◆ **Your instructions**
Consider the entries given below. Count the lines that include "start" and give only the count.

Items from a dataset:
-*-*-

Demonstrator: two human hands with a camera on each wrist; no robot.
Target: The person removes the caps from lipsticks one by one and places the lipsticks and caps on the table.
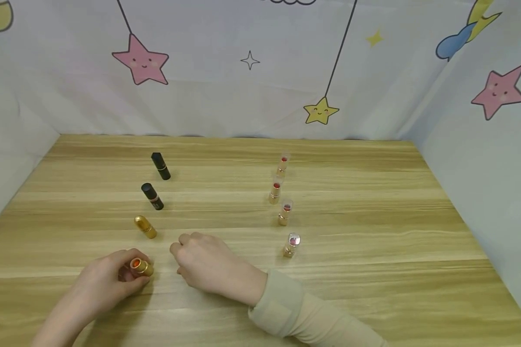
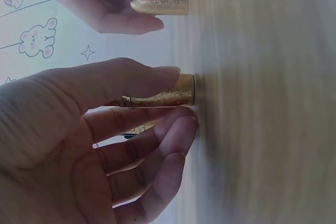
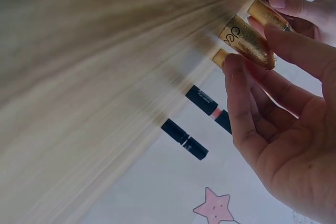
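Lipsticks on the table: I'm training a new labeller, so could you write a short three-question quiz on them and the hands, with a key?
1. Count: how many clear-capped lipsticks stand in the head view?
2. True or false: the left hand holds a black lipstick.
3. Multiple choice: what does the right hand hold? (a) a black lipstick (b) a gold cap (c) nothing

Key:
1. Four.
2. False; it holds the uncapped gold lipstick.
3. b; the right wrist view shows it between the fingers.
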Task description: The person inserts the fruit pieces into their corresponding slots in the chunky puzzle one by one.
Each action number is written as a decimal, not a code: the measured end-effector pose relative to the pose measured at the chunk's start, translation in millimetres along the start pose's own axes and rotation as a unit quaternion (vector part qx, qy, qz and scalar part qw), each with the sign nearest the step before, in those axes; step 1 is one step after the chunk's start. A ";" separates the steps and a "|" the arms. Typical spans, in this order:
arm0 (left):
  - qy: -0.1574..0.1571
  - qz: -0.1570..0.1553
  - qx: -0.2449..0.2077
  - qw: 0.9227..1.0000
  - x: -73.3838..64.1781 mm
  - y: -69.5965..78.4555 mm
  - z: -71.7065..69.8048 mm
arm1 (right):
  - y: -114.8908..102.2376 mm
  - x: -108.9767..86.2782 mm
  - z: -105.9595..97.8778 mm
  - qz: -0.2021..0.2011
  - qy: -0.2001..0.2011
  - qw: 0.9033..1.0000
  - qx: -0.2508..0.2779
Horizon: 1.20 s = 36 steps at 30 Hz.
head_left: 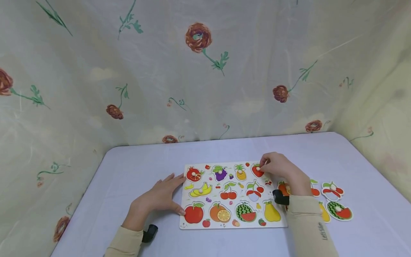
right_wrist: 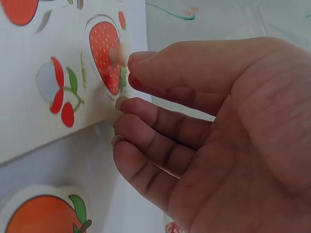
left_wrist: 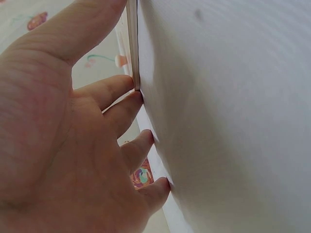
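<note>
A white fruit puzzle board [head_left: 208, 196] lies on the table, with knobbed pomegranate [head_left: 194, 175], grape [head_left: 220, 174], pineapple [head_left: 240, 173] and banana [head_left: 201, 190] pieces in its upper rows. My right hand [head_left: 278, 166] is at the top right corner, thumb and forefinger pinching at the knob of the strawberry piece [right_wrist: 104, 53], which sits at its outline. Its other fingers curl loosely below, by the board's edge. My left hand [head_left: 162, 194] rests open along the left edge, thumb near the printed apple [head_left: 194, 214]; in the left wrist view its fingers [left_wrist: 124, 114] touch board edge and table.
Right of the board lie several loose pieces, among them a watermelon [head_left: 343, 213], a red-and-green fruit piece [head_left: 329, 192], a pear [head_left: 324, 213] partly behind my sleeve and an orange [right_wrist: 41, 213]. A flowered cloth [head_left: 237, 107] hangs behind the pale table [head_left: 151, 160].
</note>
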<state>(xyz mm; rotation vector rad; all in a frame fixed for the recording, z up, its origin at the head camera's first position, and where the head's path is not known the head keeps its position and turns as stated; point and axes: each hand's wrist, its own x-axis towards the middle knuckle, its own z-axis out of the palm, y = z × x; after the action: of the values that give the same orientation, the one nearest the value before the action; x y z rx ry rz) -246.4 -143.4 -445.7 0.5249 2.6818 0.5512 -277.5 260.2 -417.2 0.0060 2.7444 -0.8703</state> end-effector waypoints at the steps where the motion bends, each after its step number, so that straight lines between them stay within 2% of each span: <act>1: 0.000 0.000 0.001 1.000 -0.3 0.4 -0.4 | 0.9 -0.9 -0.9 0.001 0.001 1.000 0.000; 13: 0.000 0.005 -0.001 1.000 -2.1 1.7 -1.4 | 17.1 -13.9 -15.3 0.012 0.004 1.000 -0.002; 25: 0.001 -0.001 0.000 1.000 -0.1 1.2 0.0 | 36.6 -29.5 -28.2 0.041 -0.030 0.999 0.013; 30: 0.001 0.000 -0.001 1.000 -2.3 2.7 -0.8 | 38.5 -34.8 -28.5 0.052 -0.049 0.997 0.032; 36: 0.003 0.001 -0.003 1.000 -3.5 5.1 -2.0 | 38.8 -40.5 -29.0 0.050 -0.076 0.995 0.031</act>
<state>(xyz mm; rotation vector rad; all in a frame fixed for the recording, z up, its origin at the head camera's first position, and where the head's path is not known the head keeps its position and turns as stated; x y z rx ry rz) -242.7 -141.1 -440.8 0.5261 2.6852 0.5617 -242.3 311.5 -406.3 0.0855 2.5528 -0.8900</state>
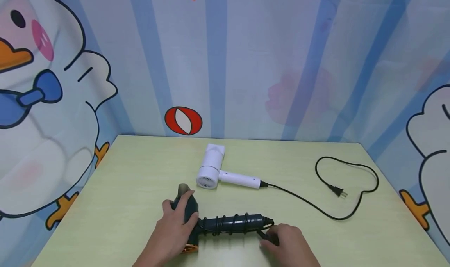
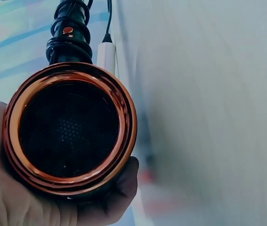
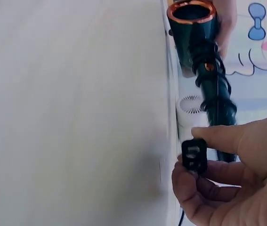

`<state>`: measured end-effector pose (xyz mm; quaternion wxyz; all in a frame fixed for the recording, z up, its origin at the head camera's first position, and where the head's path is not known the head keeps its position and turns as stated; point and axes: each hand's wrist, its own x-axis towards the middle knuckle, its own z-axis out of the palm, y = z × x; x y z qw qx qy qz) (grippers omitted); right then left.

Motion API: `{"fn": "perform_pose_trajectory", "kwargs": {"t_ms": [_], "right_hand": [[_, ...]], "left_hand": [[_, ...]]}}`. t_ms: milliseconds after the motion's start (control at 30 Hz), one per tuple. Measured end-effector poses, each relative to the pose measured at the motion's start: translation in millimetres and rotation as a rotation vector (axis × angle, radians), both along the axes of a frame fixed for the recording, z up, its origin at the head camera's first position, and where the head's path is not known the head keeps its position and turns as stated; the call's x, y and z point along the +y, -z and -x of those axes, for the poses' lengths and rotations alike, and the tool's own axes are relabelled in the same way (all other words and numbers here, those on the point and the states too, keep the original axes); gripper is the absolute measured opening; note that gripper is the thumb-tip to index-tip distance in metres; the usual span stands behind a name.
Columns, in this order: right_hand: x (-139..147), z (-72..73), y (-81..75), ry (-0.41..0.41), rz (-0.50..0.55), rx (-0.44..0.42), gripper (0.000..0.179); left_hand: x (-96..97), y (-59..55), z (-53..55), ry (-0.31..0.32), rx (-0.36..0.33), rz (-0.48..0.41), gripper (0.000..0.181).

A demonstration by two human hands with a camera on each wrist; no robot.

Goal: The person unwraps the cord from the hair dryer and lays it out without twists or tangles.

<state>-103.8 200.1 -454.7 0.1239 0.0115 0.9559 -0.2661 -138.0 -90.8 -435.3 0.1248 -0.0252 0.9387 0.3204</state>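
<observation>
A dark green hair dryer (image 1: 242,224) with a copper-coloured rim lies in front of me, handle pointing right. Its black cord is wound in several turns around the handle. My left hand (image 1: 174,228) grips the dryer's barrel, thumb on the near side and fingers over the top. In the left wrist view, the copper rim (image 2: 127,127) and dark grille face the camera, with that hand wrapped beneath. Beyond the handle's end, my right hand (image 1: 291,243) pinches the cord's black plug (image 3: 194,155) between thumb and fingers; its prongs cannot be made out clearly.
Farther back on the pale table (image 1: 140,169) lies a white hair dryer (image 1: 211,167). From its handle a black cord (image 1: 309,204) loops to the right, ending in a two-prong plug (image 1: 336,190). A printed cartoon curtain (image 1: 246,64) stands behind the table.
</observation>
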Motion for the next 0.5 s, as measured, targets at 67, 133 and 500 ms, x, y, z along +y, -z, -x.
{"fn": "perform_pose_trajectory", "kwargs": {"t_ms": [67,133,500], "right_hand": [[6,0.0,1.0,0.006,0.06,0.012,0.018],[11,-0.4,0.9,0.015,0.09,0.018,0.02],[28,16.5,-9.0,-0.195,0.097,0.059,0.012]], "left_hand": [[-0.9,-1.3,-0.8,0.0,0.006,-0.012,0.062],[-1.4,-2.7,-1.9,0.003,0.011,-0.025,0.062],[-3.3,-8.9,-5.8,0.04,0.055,-0.071,0.06]]}}
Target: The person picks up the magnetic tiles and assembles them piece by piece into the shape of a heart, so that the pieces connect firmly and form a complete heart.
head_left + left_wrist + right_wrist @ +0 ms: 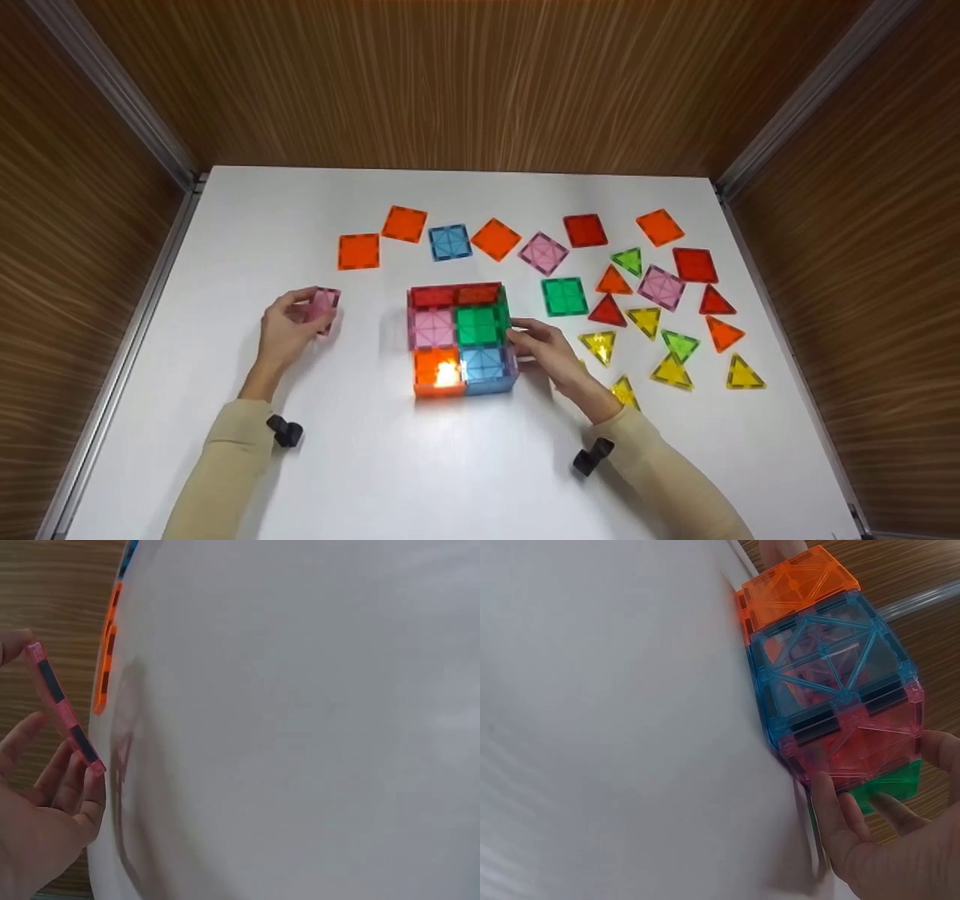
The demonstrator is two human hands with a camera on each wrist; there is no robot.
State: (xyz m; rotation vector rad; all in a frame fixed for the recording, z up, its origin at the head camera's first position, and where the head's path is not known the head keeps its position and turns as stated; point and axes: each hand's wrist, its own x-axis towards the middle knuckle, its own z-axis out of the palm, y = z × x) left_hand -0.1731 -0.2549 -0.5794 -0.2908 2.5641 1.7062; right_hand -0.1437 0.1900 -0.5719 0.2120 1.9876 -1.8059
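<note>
My left hand [289,322] pinches a pink square magnetic tile [325,309] above the table, left of a box of magnetic tiles [435,328]. In the left wrist view that pink tile [66,709] is edge-on between thumb and fingers. The box has pink, green, orange and blue squares inside and low upright walls, red along the back. My right hand [551,356] holds the box's right side. In the right wrist view, fingers [825,799] lie against its pink [862,746] and green [892,784] walls; blue [829,652] and orange [799,585] walls also show.
Loose square tiles, such as an orange one [358,251] and a blue one [450,242], lie behind the box. A green square [565,297] lies right of it. Several triangles [671,372] spread over the table's right side. Wood-patterned panels [450,82] enclose the white table [360,465].
</note>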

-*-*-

◆ **Solution to this problem**
2